(Dataset entries)

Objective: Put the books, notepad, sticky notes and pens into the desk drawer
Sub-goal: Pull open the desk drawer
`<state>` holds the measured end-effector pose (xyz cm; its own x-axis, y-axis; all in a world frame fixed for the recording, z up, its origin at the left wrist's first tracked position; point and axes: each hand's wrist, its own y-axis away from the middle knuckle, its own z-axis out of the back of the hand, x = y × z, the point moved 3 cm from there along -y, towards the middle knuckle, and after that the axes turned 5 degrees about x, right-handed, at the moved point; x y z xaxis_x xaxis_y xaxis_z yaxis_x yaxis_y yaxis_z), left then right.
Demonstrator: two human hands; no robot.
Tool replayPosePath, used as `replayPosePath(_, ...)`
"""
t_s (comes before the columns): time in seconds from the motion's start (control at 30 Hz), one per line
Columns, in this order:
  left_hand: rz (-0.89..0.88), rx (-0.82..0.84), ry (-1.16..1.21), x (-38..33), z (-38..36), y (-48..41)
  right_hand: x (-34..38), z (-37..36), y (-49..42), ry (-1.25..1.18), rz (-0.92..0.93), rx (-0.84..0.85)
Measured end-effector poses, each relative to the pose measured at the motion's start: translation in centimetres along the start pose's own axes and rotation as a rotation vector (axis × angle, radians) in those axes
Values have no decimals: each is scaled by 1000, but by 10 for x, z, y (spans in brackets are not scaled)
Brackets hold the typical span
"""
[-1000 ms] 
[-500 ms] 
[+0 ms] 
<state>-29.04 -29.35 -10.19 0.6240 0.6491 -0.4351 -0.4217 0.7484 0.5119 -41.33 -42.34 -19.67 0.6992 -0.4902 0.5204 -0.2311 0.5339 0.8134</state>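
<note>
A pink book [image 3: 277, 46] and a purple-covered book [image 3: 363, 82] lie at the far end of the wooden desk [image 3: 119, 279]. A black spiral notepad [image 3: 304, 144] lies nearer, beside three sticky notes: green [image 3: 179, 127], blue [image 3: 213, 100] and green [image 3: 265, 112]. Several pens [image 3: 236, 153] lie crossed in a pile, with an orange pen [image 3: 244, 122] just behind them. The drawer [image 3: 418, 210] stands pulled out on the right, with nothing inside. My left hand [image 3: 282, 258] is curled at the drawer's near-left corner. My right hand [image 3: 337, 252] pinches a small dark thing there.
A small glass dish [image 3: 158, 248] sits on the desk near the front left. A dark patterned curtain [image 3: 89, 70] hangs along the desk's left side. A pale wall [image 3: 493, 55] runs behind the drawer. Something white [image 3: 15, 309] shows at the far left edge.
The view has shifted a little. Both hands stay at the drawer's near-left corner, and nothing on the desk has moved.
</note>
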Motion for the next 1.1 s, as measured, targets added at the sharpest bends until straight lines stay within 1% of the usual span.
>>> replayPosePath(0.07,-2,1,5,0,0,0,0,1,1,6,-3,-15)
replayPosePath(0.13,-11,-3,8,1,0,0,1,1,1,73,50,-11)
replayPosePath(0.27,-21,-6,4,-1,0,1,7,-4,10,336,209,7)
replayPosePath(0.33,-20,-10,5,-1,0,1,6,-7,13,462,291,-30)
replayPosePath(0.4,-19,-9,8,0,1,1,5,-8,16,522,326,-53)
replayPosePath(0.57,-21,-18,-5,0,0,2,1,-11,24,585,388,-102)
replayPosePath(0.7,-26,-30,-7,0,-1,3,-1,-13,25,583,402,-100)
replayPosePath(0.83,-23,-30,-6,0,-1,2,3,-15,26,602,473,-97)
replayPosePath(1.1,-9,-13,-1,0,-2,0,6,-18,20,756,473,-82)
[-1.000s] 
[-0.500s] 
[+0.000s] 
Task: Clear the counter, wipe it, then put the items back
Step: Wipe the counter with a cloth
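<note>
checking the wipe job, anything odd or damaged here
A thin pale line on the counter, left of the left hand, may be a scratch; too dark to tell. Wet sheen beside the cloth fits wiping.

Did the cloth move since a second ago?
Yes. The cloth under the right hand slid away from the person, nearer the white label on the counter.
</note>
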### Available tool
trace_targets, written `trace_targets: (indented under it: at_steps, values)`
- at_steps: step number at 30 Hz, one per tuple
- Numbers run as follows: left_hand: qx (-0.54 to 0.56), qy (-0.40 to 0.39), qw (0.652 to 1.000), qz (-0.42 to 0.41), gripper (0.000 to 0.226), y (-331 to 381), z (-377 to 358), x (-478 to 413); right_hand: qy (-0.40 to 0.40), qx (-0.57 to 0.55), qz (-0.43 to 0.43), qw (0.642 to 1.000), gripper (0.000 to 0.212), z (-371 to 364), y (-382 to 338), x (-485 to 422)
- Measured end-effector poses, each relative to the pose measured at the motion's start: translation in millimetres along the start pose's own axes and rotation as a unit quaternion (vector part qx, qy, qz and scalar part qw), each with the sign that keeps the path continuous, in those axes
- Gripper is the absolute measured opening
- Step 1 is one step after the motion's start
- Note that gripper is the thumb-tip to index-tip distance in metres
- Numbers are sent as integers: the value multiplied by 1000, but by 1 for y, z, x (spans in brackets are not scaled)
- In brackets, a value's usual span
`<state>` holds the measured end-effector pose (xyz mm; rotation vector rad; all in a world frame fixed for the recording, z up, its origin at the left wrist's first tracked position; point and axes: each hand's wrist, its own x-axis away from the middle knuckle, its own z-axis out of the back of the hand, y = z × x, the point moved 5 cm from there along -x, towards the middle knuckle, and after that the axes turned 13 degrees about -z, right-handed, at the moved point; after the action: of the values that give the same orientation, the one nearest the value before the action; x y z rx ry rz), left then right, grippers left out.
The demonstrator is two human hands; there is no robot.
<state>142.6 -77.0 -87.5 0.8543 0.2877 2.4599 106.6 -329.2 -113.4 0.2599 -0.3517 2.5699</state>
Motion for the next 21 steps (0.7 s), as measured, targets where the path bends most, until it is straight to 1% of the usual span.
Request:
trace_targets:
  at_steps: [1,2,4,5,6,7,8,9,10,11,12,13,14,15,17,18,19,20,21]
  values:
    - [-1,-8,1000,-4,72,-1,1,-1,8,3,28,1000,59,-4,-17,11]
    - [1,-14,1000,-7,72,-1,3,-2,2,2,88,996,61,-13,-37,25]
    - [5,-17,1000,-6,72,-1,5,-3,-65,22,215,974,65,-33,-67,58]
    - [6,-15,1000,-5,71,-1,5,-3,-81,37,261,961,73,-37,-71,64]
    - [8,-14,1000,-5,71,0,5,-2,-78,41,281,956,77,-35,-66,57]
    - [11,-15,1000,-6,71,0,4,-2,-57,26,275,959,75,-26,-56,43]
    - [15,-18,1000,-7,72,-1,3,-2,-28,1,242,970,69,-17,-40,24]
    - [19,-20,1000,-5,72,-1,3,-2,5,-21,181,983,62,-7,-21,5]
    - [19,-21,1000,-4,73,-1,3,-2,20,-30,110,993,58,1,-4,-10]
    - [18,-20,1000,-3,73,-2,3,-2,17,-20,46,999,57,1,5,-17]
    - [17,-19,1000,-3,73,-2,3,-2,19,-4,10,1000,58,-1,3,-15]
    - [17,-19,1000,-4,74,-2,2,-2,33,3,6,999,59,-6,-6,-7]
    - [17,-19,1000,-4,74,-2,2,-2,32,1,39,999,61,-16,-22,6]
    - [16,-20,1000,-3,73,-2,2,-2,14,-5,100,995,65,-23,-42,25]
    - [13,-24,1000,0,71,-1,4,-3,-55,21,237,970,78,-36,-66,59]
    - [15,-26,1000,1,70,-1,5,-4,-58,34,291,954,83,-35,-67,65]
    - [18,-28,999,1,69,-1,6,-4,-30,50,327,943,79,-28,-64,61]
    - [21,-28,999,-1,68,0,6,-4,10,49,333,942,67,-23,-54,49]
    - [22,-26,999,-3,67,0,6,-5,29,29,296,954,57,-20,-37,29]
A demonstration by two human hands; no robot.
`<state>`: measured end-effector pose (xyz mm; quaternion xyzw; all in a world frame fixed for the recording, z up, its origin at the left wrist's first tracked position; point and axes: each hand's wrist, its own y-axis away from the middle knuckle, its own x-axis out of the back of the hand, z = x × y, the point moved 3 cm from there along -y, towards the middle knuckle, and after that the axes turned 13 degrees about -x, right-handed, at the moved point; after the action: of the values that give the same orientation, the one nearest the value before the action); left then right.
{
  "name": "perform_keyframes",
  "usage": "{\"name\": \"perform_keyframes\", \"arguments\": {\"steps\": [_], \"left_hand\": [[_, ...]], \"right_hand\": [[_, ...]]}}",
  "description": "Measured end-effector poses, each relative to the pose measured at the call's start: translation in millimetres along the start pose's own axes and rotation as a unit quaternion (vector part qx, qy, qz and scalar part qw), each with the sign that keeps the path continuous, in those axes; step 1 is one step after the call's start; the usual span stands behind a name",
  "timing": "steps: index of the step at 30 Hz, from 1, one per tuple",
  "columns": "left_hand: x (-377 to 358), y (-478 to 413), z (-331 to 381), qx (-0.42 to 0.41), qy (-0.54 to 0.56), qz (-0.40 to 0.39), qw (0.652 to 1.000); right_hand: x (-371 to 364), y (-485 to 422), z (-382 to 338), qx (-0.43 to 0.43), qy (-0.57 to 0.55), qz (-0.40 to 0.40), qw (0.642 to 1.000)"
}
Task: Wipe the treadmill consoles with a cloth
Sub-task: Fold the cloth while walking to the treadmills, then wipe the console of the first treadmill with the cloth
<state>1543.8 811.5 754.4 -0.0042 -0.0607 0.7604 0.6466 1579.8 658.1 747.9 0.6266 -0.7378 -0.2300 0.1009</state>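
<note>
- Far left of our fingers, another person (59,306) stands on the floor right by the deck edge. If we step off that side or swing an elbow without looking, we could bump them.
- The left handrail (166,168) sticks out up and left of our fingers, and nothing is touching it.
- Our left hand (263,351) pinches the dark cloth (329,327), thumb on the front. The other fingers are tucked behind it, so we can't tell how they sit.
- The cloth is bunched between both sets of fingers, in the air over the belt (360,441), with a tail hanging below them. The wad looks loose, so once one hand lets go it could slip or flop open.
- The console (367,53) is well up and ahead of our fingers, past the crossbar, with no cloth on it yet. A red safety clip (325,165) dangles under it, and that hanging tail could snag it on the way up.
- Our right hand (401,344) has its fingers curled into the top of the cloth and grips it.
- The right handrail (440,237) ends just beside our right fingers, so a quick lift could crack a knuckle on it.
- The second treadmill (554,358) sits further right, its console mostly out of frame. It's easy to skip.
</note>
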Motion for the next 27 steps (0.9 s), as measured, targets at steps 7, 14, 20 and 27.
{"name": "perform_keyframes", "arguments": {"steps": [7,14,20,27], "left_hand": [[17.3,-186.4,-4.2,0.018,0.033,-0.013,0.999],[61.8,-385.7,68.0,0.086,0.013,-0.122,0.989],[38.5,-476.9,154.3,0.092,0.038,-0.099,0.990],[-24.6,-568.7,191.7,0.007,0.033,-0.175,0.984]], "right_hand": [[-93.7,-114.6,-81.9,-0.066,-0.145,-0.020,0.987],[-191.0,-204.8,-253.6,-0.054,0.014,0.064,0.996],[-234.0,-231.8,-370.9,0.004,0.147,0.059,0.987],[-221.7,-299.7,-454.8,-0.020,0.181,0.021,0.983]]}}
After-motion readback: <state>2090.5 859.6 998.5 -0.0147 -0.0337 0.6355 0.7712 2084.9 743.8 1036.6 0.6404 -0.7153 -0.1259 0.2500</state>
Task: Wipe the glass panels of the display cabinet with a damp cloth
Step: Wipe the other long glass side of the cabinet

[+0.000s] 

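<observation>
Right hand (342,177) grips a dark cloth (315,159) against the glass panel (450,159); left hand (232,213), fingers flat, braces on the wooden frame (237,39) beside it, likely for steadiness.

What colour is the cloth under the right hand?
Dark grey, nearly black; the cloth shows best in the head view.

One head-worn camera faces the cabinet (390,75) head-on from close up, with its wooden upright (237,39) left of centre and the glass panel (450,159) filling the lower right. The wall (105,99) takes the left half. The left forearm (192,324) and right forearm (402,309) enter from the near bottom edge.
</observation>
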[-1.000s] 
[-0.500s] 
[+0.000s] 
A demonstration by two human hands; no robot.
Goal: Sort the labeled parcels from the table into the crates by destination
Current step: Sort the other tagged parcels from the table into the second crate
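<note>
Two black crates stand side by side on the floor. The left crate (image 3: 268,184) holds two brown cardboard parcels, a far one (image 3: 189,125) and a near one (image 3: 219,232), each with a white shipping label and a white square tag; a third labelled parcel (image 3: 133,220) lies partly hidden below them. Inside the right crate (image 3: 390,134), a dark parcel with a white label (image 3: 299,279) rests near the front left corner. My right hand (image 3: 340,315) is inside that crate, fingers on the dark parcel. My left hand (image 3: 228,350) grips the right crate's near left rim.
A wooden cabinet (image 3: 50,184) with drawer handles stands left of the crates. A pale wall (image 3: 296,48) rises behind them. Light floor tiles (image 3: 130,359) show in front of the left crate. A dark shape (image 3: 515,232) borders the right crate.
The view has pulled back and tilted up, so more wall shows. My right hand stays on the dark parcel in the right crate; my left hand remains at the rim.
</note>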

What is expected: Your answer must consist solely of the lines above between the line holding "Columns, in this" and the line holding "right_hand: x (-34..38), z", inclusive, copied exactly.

Worked solution:
Columns, in this order:
  left_hand: rz (-0.89..0.88), rx (-0.82..0.84), ry (-1.16..1.21), x (-38..33), z (-38..36), y (-48..41)
  right_hand: x (-34..38), z (-37..36), y (-49..42), ry (-1.25..1.18), rz (-0.92..0.93), rx (-0.84..0.85)

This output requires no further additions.